I have been fighting with this car for so long now, that I am about to vomit. And I am against that.
I am a pretty good back yard mechanic, but can't figure this out. When the car sits for more than a few seconds, after switching off, it takes several seconds to re-start. If it sits for about twenty minutes, it takes about twenty seconds to start. Ironically, if it sits overnight or longer, it usually only takes about five seconds to start. If this were any other car, I'd call it "vapor lock." Usually, after several seconds on the starter it fires on 1 cylinder, then 2,4, and with a rev or two, all is OK... I have checked most of the mechanical and electronics on the Bosch syste, but I must have missed something. So did my local mechanic. After about three hours on the job, including a fuel pressure test, he handed me back my keys and said that I should go to a Mercedes specialist. I admit that I felt better that the problem stumped him, too, but still I just want it fixed... I have checked the accummulator, regulator and individual injectors for leaks, including the cold start injector. All seem good. Please volley your guesses my way. I'll try anything. Any chance it's not fuel related, and I am barking up the wrong tree? |
#2
|
|||
|
|||
my guess - fuel pressure. I have a winter beater car Olds V8. Let it sit for up to 3 hours - starts instantly. Let it sit longer - cranks many many times to build up pressure then fires instantly. In my case pressure is being lost over time - ain't worth troubleshooting - as long as it runs! Suggest you check fuel pressure - if it not there it won't start. The longer you leave it the worse it gets - right? If your pressure regulator isn't doing it's job - that could be it. One crazy thought - do you have an electric fuel pump? Is it putting out enough pressure? (most likely). However - on my Mercedes V8 I have 2 electric fuel pumps - and there is a CHECK VALVE screwed into the output side of them. If you have such a valve on your electric pump and it is not holding pressure----TA DA!!
|
#3
|
|||
|
|||
Thanks for the reply. In this car, there are two fuel pumps (87 260E) and two check valves all in series. I'm not sure why two pumps would be necessary, but maybe one is not functioning right...
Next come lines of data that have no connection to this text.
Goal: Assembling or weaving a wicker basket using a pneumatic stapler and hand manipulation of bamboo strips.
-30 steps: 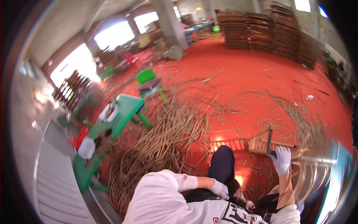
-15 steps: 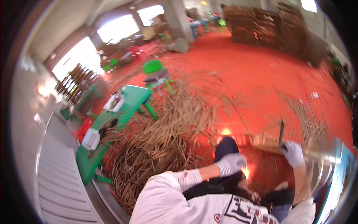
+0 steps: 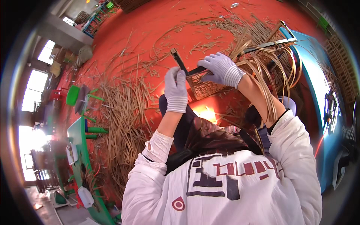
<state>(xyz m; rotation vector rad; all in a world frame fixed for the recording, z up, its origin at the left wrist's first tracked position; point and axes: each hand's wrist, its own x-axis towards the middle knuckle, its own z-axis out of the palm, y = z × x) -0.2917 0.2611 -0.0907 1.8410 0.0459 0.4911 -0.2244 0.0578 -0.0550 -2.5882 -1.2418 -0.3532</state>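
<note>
A partly woven frame [image 3: 204, 87] with a tan wicker panel and dark metal bars lies across in front of my knees. My right hand [image 3: 223, 70], in a striped whitish glove, grips its near-left end, fingers bent over the dark top bar. Just left of it, my left hand [image 3: 175, 90], gloved alike, is raised beside the dark metal leg [image 3: 180, 62] that sticks out from the corner. Its fingers are closed together, and what they pinch, if anything, is hidden. Long loose wicker strands [image 3: 264, 73] arch from the frame beside my right forearm.
Left of me spreads a big heap of wicker strands [image 3: 125, 112] on the red floor [image 3: 150, 22]. A green table [image 3: 80, 138] and a green chair [image 3: 73, 95] stand farther left. A blue surface [image 3: 315, 78] lies at the right, close to the frame's far end.
The view has turned right and downward. My left hand has come up from over my knee to the frame's corner. My right hand has gone from the dark upright bar to the woven end.
</note>
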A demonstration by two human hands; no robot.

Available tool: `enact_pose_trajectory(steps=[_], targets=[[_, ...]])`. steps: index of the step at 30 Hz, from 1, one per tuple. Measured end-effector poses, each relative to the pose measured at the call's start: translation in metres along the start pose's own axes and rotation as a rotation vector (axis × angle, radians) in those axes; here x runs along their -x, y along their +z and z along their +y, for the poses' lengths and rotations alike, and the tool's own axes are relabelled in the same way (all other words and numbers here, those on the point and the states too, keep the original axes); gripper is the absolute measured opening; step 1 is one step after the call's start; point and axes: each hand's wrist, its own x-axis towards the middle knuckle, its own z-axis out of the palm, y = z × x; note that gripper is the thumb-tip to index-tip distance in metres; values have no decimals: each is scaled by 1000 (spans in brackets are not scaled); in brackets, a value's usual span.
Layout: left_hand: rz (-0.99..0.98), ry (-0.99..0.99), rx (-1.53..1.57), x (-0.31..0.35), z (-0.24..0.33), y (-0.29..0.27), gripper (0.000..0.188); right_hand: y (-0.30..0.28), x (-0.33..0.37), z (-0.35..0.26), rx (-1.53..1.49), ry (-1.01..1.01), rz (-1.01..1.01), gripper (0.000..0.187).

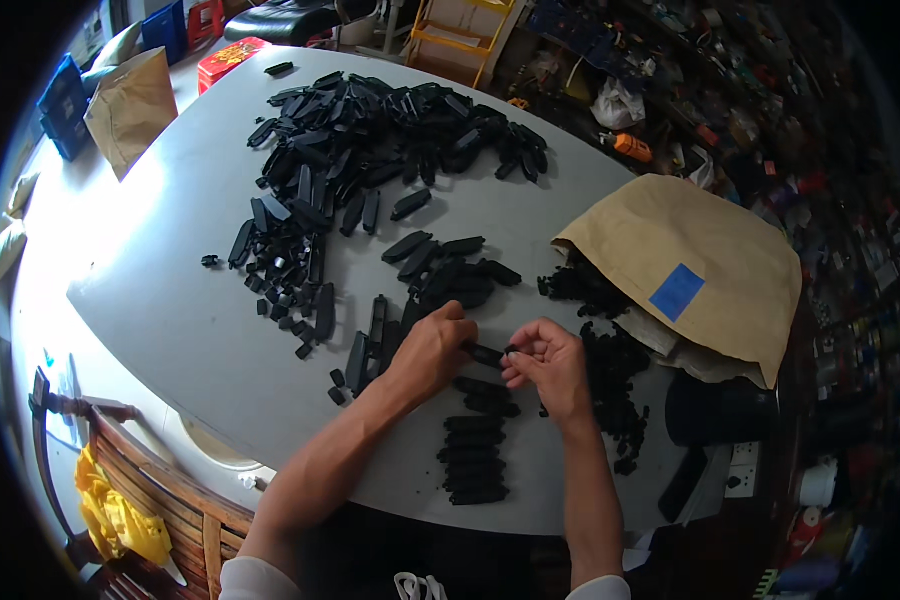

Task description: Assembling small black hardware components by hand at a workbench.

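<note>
Over the middle of the table, my left hand [432, 345] is closed round one end of an elongated black plastic part [484, 354]. My right hand [552, 368] pinches a small black piece [513, 350] against the part's other end; its exact shape is hidden by the fingers. Just below my hands lies a neat column of similar black parts [473, 455], laid side by side. A loose group of these parts [450, 275] is above my left hand. To the right of my right hand, many tiny black pieces [615, 385] are spread out.
A big heap of black parts [370, 125] covers the far side, with small black blocks [285, 280] at left. A brown paper bag [705, 265] lies on the right. Near it stand a dark container [720, 410] and a black phone-like slab [683, 483]. A wooden chair [160, 480] is lower left.
</note>
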Motion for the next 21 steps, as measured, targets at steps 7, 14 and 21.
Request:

I have replaced both check valves, but it did no good. Honestly, the odds of both failing was pretty slim... Interestingly, the problem is intermittent - at least it has been. Some times it would start right up, but lately, it never starts right back up. If it sits long enough like 24-plus hours, it will usually start up pretty quickly... It's just killing my battery, and probably my starter to keep things going like this. Appreciate your |
#4
|
|||
|
|||
Hi Steve
Check the pressure at the regulator and see if it is there. Is there any chance there is a little crud in the check valves that could allow some seepage back? Apparently they need the two pumps in series to provide the pressure required. Two last things I can suggest. 1) turn the key on and listen for the electric pumps to cut in -when they reach proper pressure they will shut off. THEN try to start the car. 2) Take you two pumps in and have them checked for volume and pressure output. I have a feeling that your problem will be somewhere in the circuit between the pumps and the regulator. |
#5
|
|||
|
|||
One other stupid thought - if you had the check valves out - can you blow through them one way but not the other??? Can they have been put in backwards???
|
#6
|
||||
|
||||
At first it sounds like an accumulator or check valve problem, but since you've ruled that out...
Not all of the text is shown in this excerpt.